The lethal disease alveolar echinococcosis (AE) is caused by the metacestode stage of the fox tapeworm Echinococcus multilocularis. Current chemotherapeutical treatment of AE relies on albendazole and mebendazole, with the caveat that these compounds are not parasiticidal. Drugs have to be taken for a prolonged period of time, often life-long, which can cause adverse effects and reduces the patients' quality of life. In some individuals, benzimidazoles are inactive or cause toxicity, leading to treatment discontinuation. Alternatives to benzimidazoles are urgently needed. Over the recent years, in vivo and in vitro models for low-to-medium throughput drug discovery against AE have been set in place. In vitro drug tests include the phosphoglucose-isomerase (PGI) assay to measure physical damage induced to metacestodes, and viability assays to assess parasiticidal activity against metacestodes and stem cells. In vitro models are also employed for studies on mechanisms of action. In vivo models are thus far based on rodents, mainly mice, and benefits could be gained in future by comparative approaches in naturally infected dogs or captive monkeys. For the identification of novel drugs against AE, a rare disease with a low expected market return, drug-repurposing is the most promising strategy. A variety of chemically synthesized compounds as well as natural products have been analyzed with respect to in vitro and/or in vivo activities against AE. We here review and discuss the most active of these compounds including anti-infective compounds (benzimidazoles, nitazoxanide, amphotericin B, itraconazole, clarithromycin, DB1127, and buparvaquone), the anti-infective anti-malarials (artemisinin, ozonids, mefloquine, and MMV665807) and anti-cancer drugs (isoflavones, 2-methoxyestradiol, methotrexate, navelbine, vincristine, kinase inhibitors, metallo-organic ruthenium complexes, bortezomib, and taxanes). Taking into account the efficacy as well as the potential availability for patients, the most promising candidates are new formulations of benzimidazoles and mefloquine. Future drug-repurposing approaches should also target the energy metabolism of E. multilocularis, in particular the understudied malate dismutation pathway, as this offers an essential target in the parasite, which is not present in mammals.

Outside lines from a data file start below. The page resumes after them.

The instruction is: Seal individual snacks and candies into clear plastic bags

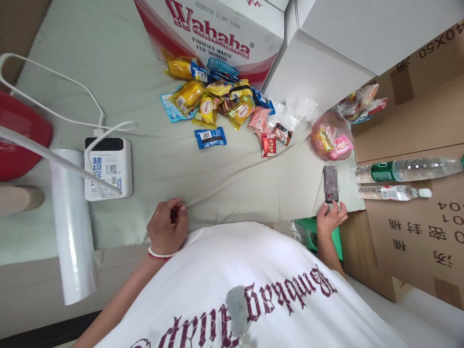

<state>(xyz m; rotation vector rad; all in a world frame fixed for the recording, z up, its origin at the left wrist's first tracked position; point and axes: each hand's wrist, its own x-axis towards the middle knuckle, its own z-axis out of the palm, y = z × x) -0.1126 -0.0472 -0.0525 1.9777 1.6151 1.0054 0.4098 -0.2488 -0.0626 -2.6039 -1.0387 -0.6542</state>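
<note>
Curled into a loose fist, my left hand rests at the near edge of the cloth-covered table, with no object visible in its fingers. A bead bracelet circles that wrist. At the right, my right hand has its fingers apart, their tips at the lower end of a phone lying flat on the table; its screen is blurred out. Further back lies a heap of packaged snacks. A blue packet and a red packet sit in front of the heap.
A Wahaha water carton and white boxes stand behind. To the right are a pink basket of snacks, two bottles and cardboard boxes. At left are a white power bank with cables and a plastic film roll.
</note>
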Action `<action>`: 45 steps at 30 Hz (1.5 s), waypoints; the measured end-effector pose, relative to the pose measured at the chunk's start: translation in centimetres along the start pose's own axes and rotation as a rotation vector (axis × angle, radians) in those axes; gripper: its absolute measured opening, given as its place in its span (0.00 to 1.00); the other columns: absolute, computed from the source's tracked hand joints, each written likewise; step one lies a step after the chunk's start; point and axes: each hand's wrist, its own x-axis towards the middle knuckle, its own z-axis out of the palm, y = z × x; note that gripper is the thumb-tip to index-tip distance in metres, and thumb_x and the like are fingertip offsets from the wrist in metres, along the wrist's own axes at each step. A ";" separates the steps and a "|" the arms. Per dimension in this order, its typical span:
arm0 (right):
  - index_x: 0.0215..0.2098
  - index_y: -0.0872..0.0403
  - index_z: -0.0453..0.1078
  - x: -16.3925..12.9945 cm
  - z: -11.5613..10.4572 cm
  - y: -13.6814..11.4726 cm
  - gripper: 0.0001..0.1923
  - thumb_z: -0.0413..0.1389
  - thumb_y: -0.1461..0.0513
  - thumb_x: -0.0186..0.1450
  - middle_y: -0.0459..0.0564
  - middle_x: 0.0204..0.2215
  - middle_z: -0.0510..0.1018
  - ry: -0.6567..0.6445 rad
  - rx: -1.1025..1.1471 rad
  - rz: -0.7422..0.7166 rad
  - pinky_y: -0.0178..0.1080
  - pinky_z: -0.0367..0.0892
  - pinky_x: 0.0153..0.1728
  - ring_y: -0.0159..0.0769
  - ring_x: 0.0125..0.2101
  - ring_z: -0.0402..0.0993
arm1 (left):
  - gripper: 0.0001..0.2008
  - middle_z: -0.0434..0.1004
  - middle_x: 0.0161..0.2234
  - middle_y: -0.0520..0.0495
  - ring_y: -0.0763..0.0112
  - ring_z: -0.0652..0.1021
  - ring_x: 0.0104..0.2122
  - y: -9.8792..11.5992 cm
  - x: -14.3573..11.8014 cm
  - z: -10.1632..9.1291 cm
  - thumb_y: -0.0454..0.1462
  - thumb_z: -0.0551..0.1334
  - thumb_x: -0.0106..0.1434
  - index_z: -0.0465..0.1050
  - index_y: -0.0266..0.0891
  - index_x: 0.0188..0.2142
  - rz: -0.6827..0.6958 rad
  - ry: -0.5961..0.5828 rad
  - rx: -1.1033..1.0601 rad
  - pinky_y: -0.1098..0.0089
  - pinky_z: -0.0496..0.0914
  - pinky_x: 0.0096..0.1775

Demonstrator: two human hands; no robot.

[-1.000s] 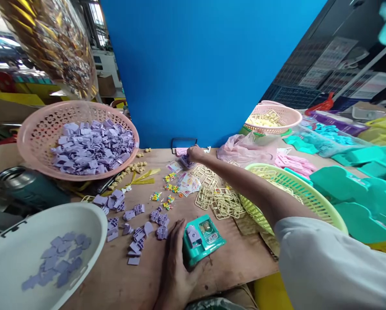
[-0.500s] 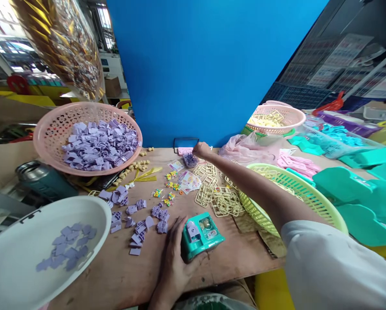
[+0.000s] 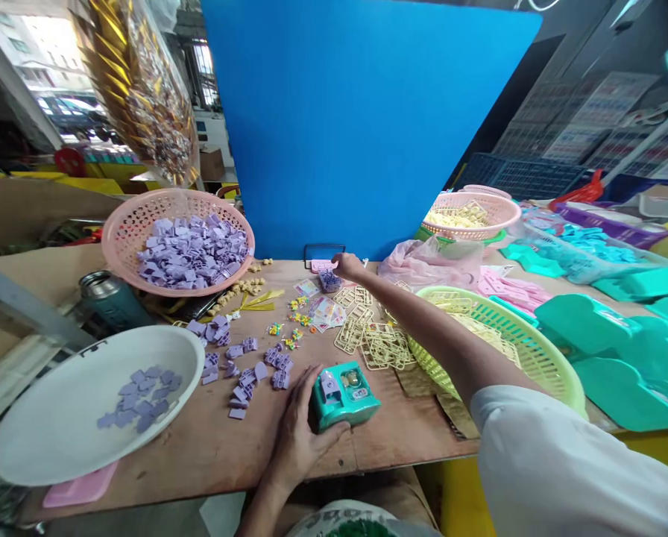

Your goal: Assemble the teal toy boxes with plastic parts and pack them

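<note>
Left hand (image 3: pixel 297 436) — cupping teal toy (image 3: pixel 342 394)

- Work surface: brown plywood table (image 3: pixel 211 447), taken as landmark by its teal toy box (image 3: pixel 344 394) near the front edge.
- Left of the box: loose purple plastic pieces (image 3: pixel 244 369) lie scattered on the wood.
- Farther left: white bowl (image 3: pixel 60 429) with a few purple pieces; a pink tray (image 3: pixel 80 488) lies under its near rim.
- Behind the box: cream plastic sprues (image 3: pixel 376 343), small multicoloured parts (image 3: pixel 292 339), sticker sheets (image 3: pixel 328 312).
- Far left behind it: pink basket (image 3: pixel 122 231) of purple pieces; dark green flask (image 3: pixel 113 298).
- Right of the box: green basket (image 3: pixel 540 358).
</note>
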 end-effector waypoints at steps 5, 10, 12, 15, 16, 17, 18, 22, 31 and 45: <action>0.47 0.60 0.79 -2.7 -1.8 -0.5 0.15 0.66 0.55 0.72 0.56 0.44 0.85 -0.029 0.249 -0.099 0.43 0.80 0.48 0.41 0.45 0.83 | 0.43 0.70 0.70 0.33 0.44 0.72 0.70 0.8 0.4 -0.4 0.49 0.77 0.59 0.68 0.45 0.70 0.123 0.190 -0.063 0.44 0.68 0.69; 0.46 0.58 0.81 -12.6 -0.3 -1.2 0.24 0.70 0.46 0.64 0.54 0.38 0.87 -0.240 0.626 -0.297 0.41 0.81 0.42 0.37 0.37 0.84 | 0.21 0.86 0.52 0.38 0.59 0.87 0.47 5.5 3.0 -2.3 0.49 0.72 0.67 0.82 0.42 0.54 0.013 0.405 -0.444 0.59 0.84 0.50; 0.43 0.55 0.81 -17.2 0.8 -1.8 0.27 0.72 0.42 0.60 0.51 0.36 0.86 -0.317 0.820 -0.401 0.43 0.81 0.43 0.37 0.36 0.83 | 0.23 0.88 0.46 0.40 0.63 0.88 0.37 6.9 4.3 -2.9 0.51 0.74 0.63 0.84 0.40 0.51 -0.099 0.338 -0.603 0.64 0.85 0.41; 0.38 0.52 0.82 -22.4 2.0 -2.6 0.24 0.70 0.41 0.62 0.50 0.34 0.83 -0.206 0.866 -0.544 0.43 0.79 0.42 0.38 0.37 0.81 | 0.23 0.88 0.33 0.45 0.68 0.86 0.29 7.7 5.2 -2.8 0.52 0.79 0.54 0.85 0.37 0.40 -0.215 0.296 -0.754 0.69 0.83 0.34; 0.36 0.52 0.81 -23.5 2.2 -2.8 0.22 0.68 0.42 0.65 0.50 0.33 0.82 -0.100 0.813 -0.576 0.43 0.78 0.41 0.38 0.36 0.80 | 0.24 0.87 0.31 0.46 0.68 0.86 0.28 7.8 5.3 -2.6 0.52 0.81 0.52 0.85 0.37 0.38 -0.233 0.302 -0.776 0.69 0.83 0.34; 0.36 0.51 0.81 -24.3 2.4 -2.9 0.20 0.66 0.43 0.68 0.50 0.33 0.81 0.015 0.747 -0.604 0.43 0.76 0.40 0.38 0.36 0.78 | 0.24 0.87 0.31 0.47 0.68 0.86 0.28 7.8 5.2 -2.3 0.52 0.82 0.50 0.84 0.37 0.37 -0.238 0.319 -0.787 0.68 0.83 0.35; 0.35 0.51 0.80 -25.0 2.6 -3.0 0.19 0.64 0.45 0.70 0.51 0.33 0.80 0.118 0.673 -0.629 0.43 0.75 0.40 0.39 0.36 0.77 | 0.24 0.87 0.31 0.47 0.67 0.86 0.28 7.9 5.0 -2.0 0.52 0.82 0.49 0.83 0.37 0.36 -0.230 0.345 -0.788 0.67 0.84 0.35; 0.38 0.52 0.77 -26.7 3.0 -3.0 0.11 0.58 0.56 0.75 0.52 0.34 0.79 0.276 0.403 -0.706 0.42 0.73 0.40 0.39 0.36 0.75 | 0.23 0.87 0.32 0.47 0.66 0.87 0.31 8.0 4.4 -1.1 0.53 0.80 0.52 0.81 0.37 0.34 -0.131 0.450 -0.725 0.64 0.85 0.40; 0.38 0.52 0.69 -27.4 1.9 -3.5 0.09 0.51 0.63 0.76 0.50 0.31 0.75 0.240 0.138 -0.802 0.39 0.66 0.35 0.36 0.31 0.70 | 0.21 0.87 0.33 0.46 0.65 0.87 0.34 7.6 4.1 -0.9 0.53 0.79 0.56 0.83 0.38 0.34 0.000 0.456 -0.600 0.65 0.83 0.41; 0.26 0.54 0.71 -25.2 0.7 -2.0 0.09 0.57 0.62 0.65 0.42 0.19 0.69 -0.232 0.122 -0.426 0.34 0.57 0.27 0.27 0.22 0.62 | 0.30 0.81 0.59 0.36 0.53 0.81 0.60 3.2 2.4 -1.1 0.49 0.75 0.62 0.76 0.38 0.59 0.095 0.129 -0.189 0.57 0.75 0.62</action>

Keywords: 2-ME, 2-methoxyestradiol; ABZ, albendazole; AE, alveolar echinococcosis; Albendazole; Chemotherapy; Drug treatment; Echinococcus multilocularis; MAPK, mitogen activated protein kinases; MBZ, mebendazole; MMV, Medicines for Malaria Venture; Malate dismutation; Mefloquine; PGI, phosphoglucose isomerase; SPEMs, small particles of Echinococcus multilocularis.

Fig. 1

Structure of E. multilocularis metacestodes. (A) schematic view of a metacestode vesicle. The main components are color-coded: the laminated layer (LL, red); the syncytial tegument (ST, brown); the germinal layer (GL, green), the vesicle fluid (VF, blue). (B–E) Scanning electron micrographs (SEM) of E. multilocularis metacestodes. (B) View into the interior of a metacestode, showing the germinal layer (GL) and the outer laminated layer (LL). (C) Intact metacestode, with only the LL exposed. (D) Developing brood capsule (BC) still attached to the germinal layer (GL). (E) Higher magnification SEM image of the vesicle wall. (F) Section cut through the vesicle wall, shown by transmission electron microscopy (TEM). Note the outer laminated layer (LL), the syncytial tegument (ST) with microtriches protruding outwards into the LL (arrows), and the complex germinal layer (GL), containing undifferentiated cells (uc), muscle cells (mu), glycogen storing cells (gly), and also connective tissue. Bars in B = 330 μm; C = 1200 μm; D = 360 μm; E = 280 μm; F = 4.1 μm. (For interpretation of the references to color in this figure legend, the reader is referred to the web version of this article.)

Fig. 3

Different in vivo models for AE in mice. (A) Peroral infection with E. multilocularis eggs resulting in liver lesions. (B) Intraperitoneal infection with metacestode material resulting in peritoneal lesions. (C) Subcutaneous lesions visible from the outside (Küster et al., 2013a). Growing parasites are indicated by arrows.

Fig. 2

In vitro screening cascade of compounds against E. multilocularis. The three first steps of the screening are based on the PGI-assay that detects metacestode damage. Further, parasiticidal potential is assessed in the same model. If a potential therapeutic window can be identified by host cell toxicity assays, tests on isolated germinal layer cells are included to assess parasiticidal activity. The mode of action of a drug is further studied in vitro before studies in the mouse model are performed. Parasite cells are depicted in green, host cells in brown, dead cells in grey, drugs in orange. (For interpretation of the references to color in this figure legend, the reader is referred to the web version of this article.)